Then, the influence of each current conductance on cell swelling was studied to select the
carriers which can be considered as potential therapeutic targets. Our results show that gNaP,
gCaHVA, PK, gNaCa and gastro contribute to the development of cytotoxic oedema whereas
gKDR tends to prevent cell swelling. So, the selective block of NaP channels, CaHVA channels,
25
NMDA receptors, Na+/Ca2+ exchanger or Na+/K+/Cl- cotransport could be considered as
interesting therapeutic pathways. Some of these selective blockers have already been tested in
stroke. Fosphenytoin, which blocks the sodium voltage-gated channels, was shown to allow the
penumbra to recover in rodent but was not effective in man. Similarly, some blockers of the
calcium voltage-gated channels, such as Nimodipine (VENUS, Horn et al., 2001) and
Flunarizine (FIST, Franke et al., 1996) gave encouraging results in animal but disappointing
results in man. Some antagonists of the NMDA receptors such as Selfotel (Morris et al., 1999)
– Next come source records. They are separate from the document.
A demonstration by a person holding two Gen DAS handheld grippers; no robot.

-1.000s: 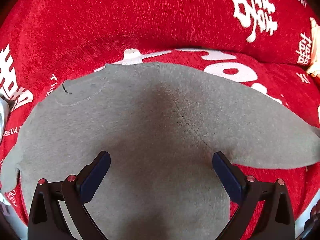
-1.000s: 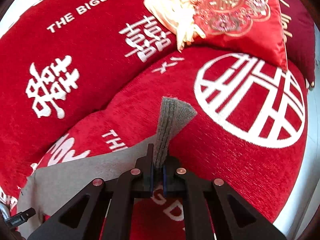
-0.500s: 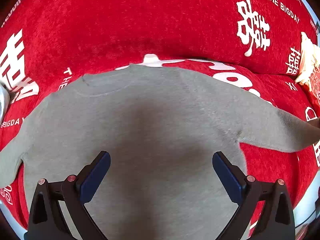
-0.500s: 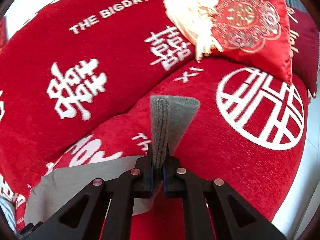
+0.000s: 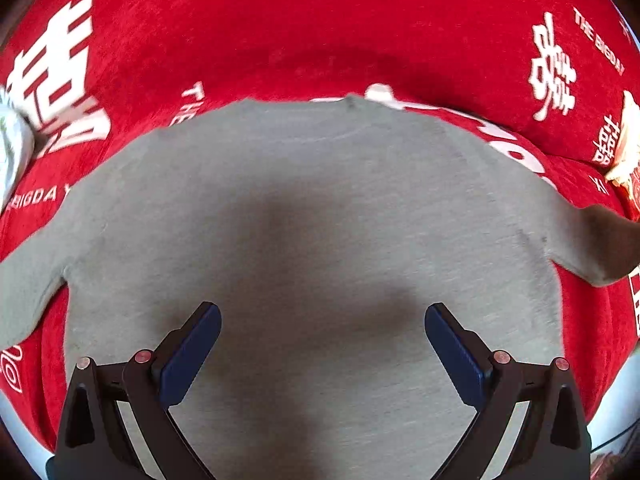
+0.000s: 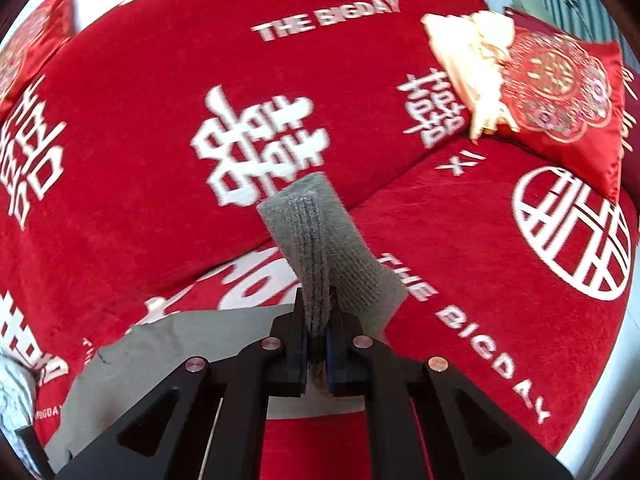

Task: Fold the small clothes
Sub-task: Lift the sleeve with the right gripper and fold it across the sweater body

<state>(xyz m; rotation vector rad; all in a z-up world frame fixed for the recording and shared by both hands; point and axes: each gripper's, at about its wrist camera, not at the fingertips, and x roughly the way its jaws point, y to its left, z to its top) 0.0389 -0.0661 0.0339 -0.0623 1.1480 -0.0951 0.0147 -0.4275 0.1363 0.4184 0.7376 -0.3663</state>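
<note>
Sweater (image 5: 312, 208) lay flat on the red sofa cover (image 5: 280, 32). My left gripper (image 5: 322, 344) hovered wide, empty. My right gripper (image 6: 316, 344) clamped its cuff (image 6: 316, 240).

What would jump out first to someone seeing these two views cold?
The red sofa cover with big white characters fills both views. A grey sweater lies spread flat on the seat under the open left gripper. The right gripper is shut on the sweater's ribbed cuff, which stands up from its fingers, with a red embroidered cushion at upper right.

Home: red-covered sofa (image 6: 160, 120), cushion (image 6: 560, 92)
</note>
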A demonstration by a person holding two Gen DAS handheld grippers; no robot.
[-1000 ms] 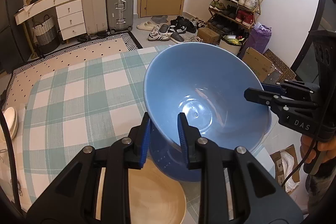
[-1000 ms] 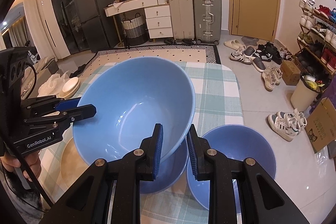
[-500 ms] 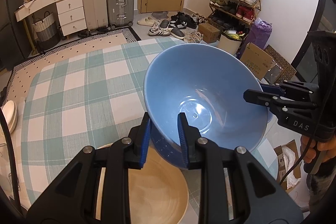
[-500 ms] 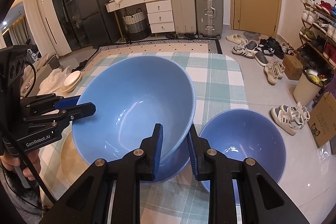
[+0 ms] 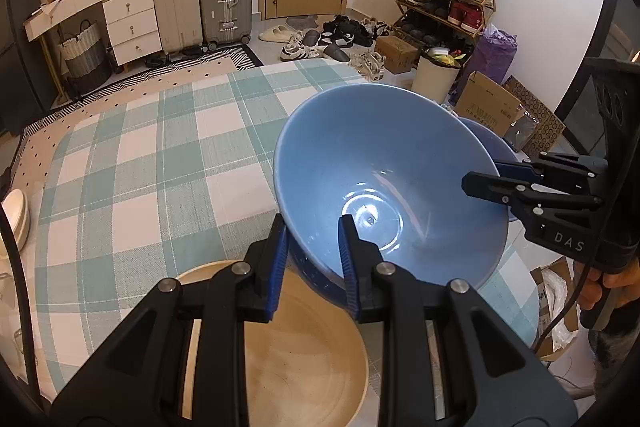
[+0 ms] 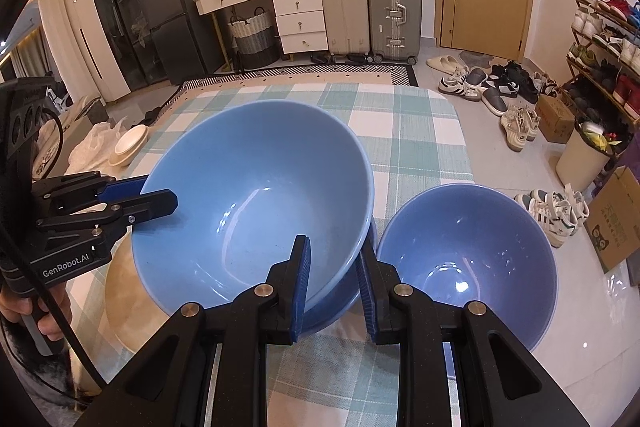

and Aptiganel (Albers et al., 2001) were also tested but all the phase-III trials had to be
abandoned because of the lack of efficacy and the occurrence of side effects. Such mathematical
models can help to explore other therapeutic targets in order to contribute to the development of
new neuroprotective drugs in stroke.
However, the predictive role of the model has to be tempered by its limitations which are due to
the assumptions used to build the model. First, we have focused the model on ion movements in
grey matter whereas stroke generally affects both grey matter and white matter. The modelling
of the development of cytotoxic oedema in white matter will be discussed in a forthcoming
publication.
In this model, the diffusion of ionic species has not been taken into account. However, ions are
able to diffuse in the extracellular space and from an astrocyte to another through astrocyte gapjunctions (Lin, 2002). We can suppose that, if we had included these diffusion phenomena in the
model, the dynamics of ionic concentrations and cell volumes would have been qualitatively
similar to those previously described but quantitatively smaller. This point is currently being
studied.
26
In this model, we represent the main neuronal and astrocytic channels, exchangers and pumps
that maintain cell homeostasis in physiological conditions and that are responsible for ion
movements in ischaemia. But many other carriers are present on neuron and astrocyte membrane
and some of them might also have an influence on cell swelling.
This work was supported by the French Ministry of Research (ACI “AVC-iSi”, project
N°02TS041).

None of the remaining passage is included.